Inter, che fatica: batte 2-1 il Kairat ed è ancora a punteggio pieno. Ma adesso...

I nerazzurri vincono di misura e non riescono a migliorare più di tanto la differenza reti in attesa dei big match contro Atletico Madrid, Liverpool, Arsenal e Dortmund: a segno Lautaro e Carlos Augusto
Chiara Zucchelli
3 min

Quattro partite vinte. Ed è la notizia migliore. Altre quattro partite durissime da giocare ed è la notizia peggiore. Soprattutto se l'Inter è quella vista a San Siro. La speranza è che per i nerazzurri sia subentrata una sorta di ansia da prestazione. Ma l'importante era portare a casa i tre punti e così è stato: Chivu può sorridere anche se la goleada prevista non c'è stata. Con il quarto successo di fila, però, i nerazzurri si mantengono ai vertici del maxi girone. E considerando le difficoltà di Atalanta (che pure stasera ha battuto il Marsiglia), Napoli e Juve non è cosa da poco. Così come non è cosa da poco aver rivisto in campo Thuram, out dal 30 settembre, una freccia in più nell'arco di Chivu. Ne avrà bisogno, il tecnico romeno, che ha faticato davvero tanto a battere il Kairat.

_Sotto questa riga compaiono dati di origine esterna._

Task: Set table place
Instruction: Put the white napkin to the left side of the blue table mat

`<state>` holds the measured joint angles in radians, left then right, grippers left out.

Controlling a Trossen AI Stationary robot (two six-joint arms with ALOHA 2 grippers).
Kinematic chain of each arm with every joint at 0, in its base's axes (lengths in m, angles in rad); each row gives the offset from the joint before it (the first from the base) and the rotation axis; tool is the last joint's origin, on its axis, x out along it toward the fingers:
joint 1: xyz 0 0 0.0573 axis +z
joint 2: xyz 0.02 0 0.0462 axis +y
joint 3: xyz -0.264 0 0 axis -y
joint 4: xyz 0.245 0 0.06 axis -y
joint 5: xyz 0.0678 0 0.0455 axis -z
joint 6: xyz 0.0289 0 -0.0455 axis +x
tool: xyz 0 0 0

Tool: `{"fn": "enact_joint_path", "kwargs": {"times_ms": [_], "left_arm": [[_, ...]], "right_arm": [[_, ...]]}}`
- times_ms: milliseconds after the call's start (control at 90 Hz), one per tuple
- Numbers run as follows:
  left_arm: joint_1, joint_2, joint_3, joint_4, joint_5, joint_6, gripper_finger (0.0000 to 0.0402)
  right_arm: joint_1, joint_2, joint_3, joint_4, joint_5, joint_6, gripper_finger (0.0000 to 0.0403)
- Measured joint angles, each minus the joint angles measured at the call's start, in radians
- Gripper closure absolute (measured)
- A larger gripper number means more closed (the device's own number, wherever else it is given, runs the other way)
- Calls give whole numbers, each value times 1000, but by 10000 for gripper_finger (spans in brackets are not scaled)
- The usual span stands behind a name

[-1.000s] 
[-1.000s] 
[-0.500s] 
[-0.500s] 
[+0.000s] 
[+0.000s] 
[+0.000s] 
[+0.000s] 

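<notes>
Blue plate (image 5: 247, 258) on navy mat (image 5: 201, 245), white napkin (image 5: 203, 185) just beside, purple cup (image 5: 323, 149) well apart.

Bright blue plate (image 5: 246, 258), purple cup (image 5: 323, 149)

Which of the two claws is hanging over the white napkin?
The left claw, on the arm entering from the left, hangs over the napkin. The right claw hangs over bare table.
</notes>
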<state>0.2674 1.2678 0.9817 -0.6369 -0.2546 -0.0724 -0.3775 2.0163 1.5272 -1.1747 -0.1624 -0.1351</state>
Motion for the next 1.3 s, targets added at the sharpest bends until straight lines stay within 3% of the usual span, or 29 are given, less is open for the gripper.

Inter, tutte le fatiche contro il Kairat

Dopo che il Var ha annullato un rigore concesso per un fallo (che non c'era) su Bisseck, l'Inter ha tremato per la traversa colpita da Satpev, diciassette anni e tanta personalità. Sul finire del tempo, la rete di Lautaro che sembrava sboccare tutto: apertura di Zielinski sulla destra per Dimarco, il pallone arriva a Dumfries che la mette in mezzo. C'è un batti e ribatti dentro l'area fino a che il pallone non arriva all'argentino, lesto a battere Anarbekov col destro. Esultanza di rabbia del capitano nerazzurro che poi dà il "cinque" a Chivu in panchina. La serata sembra in discesa ma così non è: il Kairat segna di testa con Arad, 17 anni e tanta personalità. Non a caso il Chelsea lo ha già preso per 7 milioni. San Siro si gela, l'israeliano festeggia, l'Inter passa una decina di minuti completamente in bambola. Ci prova Pio Esposito, ma il suo destro è debole e quando Chivu inizia ad innervosirsi l'Inter al minuto 67 trova il gol vittoria: sponda di Esposito, da fuori col mancino Carlos Augusto fa 2-1 e rimette le cose a posto per l'Inter. Nella mezzora finale i nerazzurri provano a segnare il terzo gol ma, visto come si era messa la serata, alla fine pensano più ad evitare la beffa del pareggio che ad offendere. E infatti, come dice Maicon, ospite di Prime: "Meno male che è arrivato il gol da fuori, perché si stava veramente mettendo male".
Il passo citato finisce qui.